- Born: Laura Janet Walters
- Education: Imperial College London
- Known for: Genitourinary medicine
- Scientific career
- Workplaces: Central and North West London NHS Foundation Trust Chelsea and Westminster Hospital Mortimer Market Centre
- Thesis: Switch & simplification of antiretroviral therapy (2013)
- Website: www.uclh.nhs.uk/OurServices/Consultants/Pages/DrLauraWaters.aspx

= Laura Waters =

British physician

Laura Janet Walters is a British physician who is a genitourinary consultant at the National Health Service (NHS) Mortimer Market Centre in London. She was chair of the British HIV Association (BHIVA) until 2023 and advises the NHS on HIV treatment. Waters is a regular contributor to Boyz magazine, and throughout the COVID-19 pandemic provided regular advice to HIV-positive people.

== Early life and education ==
Walters was born in Crawley. She grew up in Dorking, and attended The Ashcombe School. Walters studied medicine at Charing Cross & Westminster Medical School (CXWMS), which is now a college of Imperial College London. She completed her specialist training in genitourinary medicine in 2007. Her doctoral research involved ways to switch and simplify antiviral drugs. This included analysis the impact of the switch from efavirenz, an antiviral that is regularly used for antiviral therapy, to etravirine or maraviroc. After completing her doctorate Walters worked in clinical trials at Chelsea and Westminster Hospital and the Royal Sussex County Hospital, Brighton.

== Research and career ==
Walters is an HIV Consultant in the Central and North West London NHS Foundation Trust, where she works as a consultant physician in sexual health and HIV based at the Mortimer Market Centre . She leads several antiretroviral clinical trials, including studying the impact of antiviral drugs on body weight.

From 2019-2023 Walters was Chair of the British HIV Association (BHIVA). She is a Fellow of the Board of the British Association of Sexual Health & HIV (BASHH). In this capacity, Walters as informed guidelines on the treatment of HIV-positive people. Walters works with the JUSTRI (The Training and Resource Initiative), a non-profit organisation that to improve responses to HIV. As part of this partnership, Waters provides training to medical students around the world.

During the COVID-19 pandemic Walters worked to provide guidance for people living with HIV (PLWH). She provided advice through her column in Boyz magazine and on the BHIVA website. Waters worked with BASHH to produce a contingency programme to maintain sexual health during the SARS-CoV-2 lockdown. As many genitourinary and reproductive health doctors were moved to the frontline, Walters was concerned about the disruption to sexual health during the pandemic. The BHIVA and BASHH recommended that the government introduce digitised sexual health advice, provide free, secure access to emergency contraceptives as well as removing all barriers to care. In April 2020, Waters criticised the Government of the United Kingdom's decision to send a text message to HIV-positive people encouraging them to stay at home because of risk to coronavirus disease, as there was no evidence that people with well controlled HIV needed to shield. In May 2020, Waters, the BHIVA and the European AIDS Clinical Society released a statement that combined multiple clinical studies to evaluate the risk of HIV-positive people to become infected with coronavirus disease, and said that there was no additional risk for people living with HIV.

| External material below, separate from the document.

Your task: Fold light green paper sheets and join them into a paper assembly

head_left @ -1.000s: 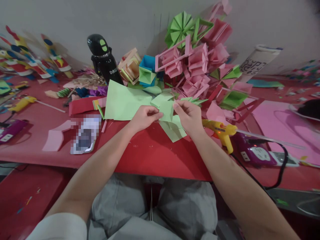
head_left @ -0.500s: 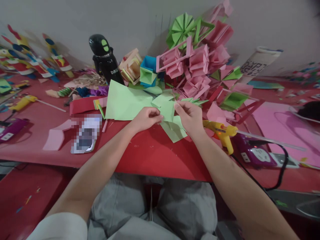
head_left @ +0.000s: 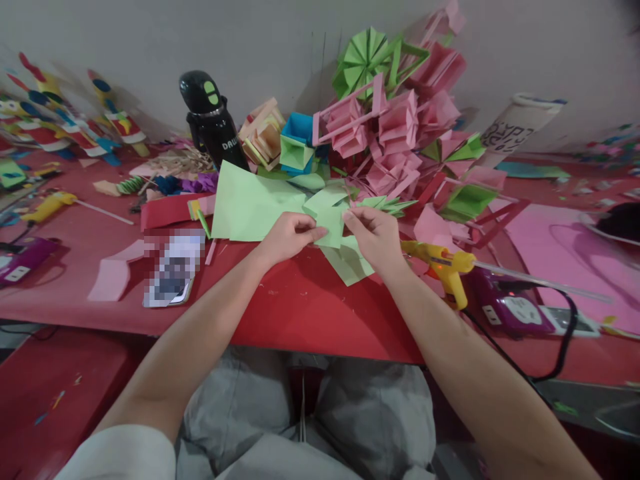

=== Selected publications ===
- Churchill, Duncan (2016). "British HIV Association guidelines for the treatment of HIV-1-positive adults with antiretroviral therapy 2015"
- Waters, Laura (2008). "The Impact of HIV Tropism on Decreases in CD4 Cell Count, Clinical Progression, and Subsequent Response to a First Antiretroviral Therapy Regimen"
- Gupta, Ravindra K. (2019). "HIV-1 remission following CCR5Δ32/Δ32 haematopoietic stem-cell transplantation"

===Awards and honours===
Waters is a Fellow of the Royal College of Physicians (FRCP).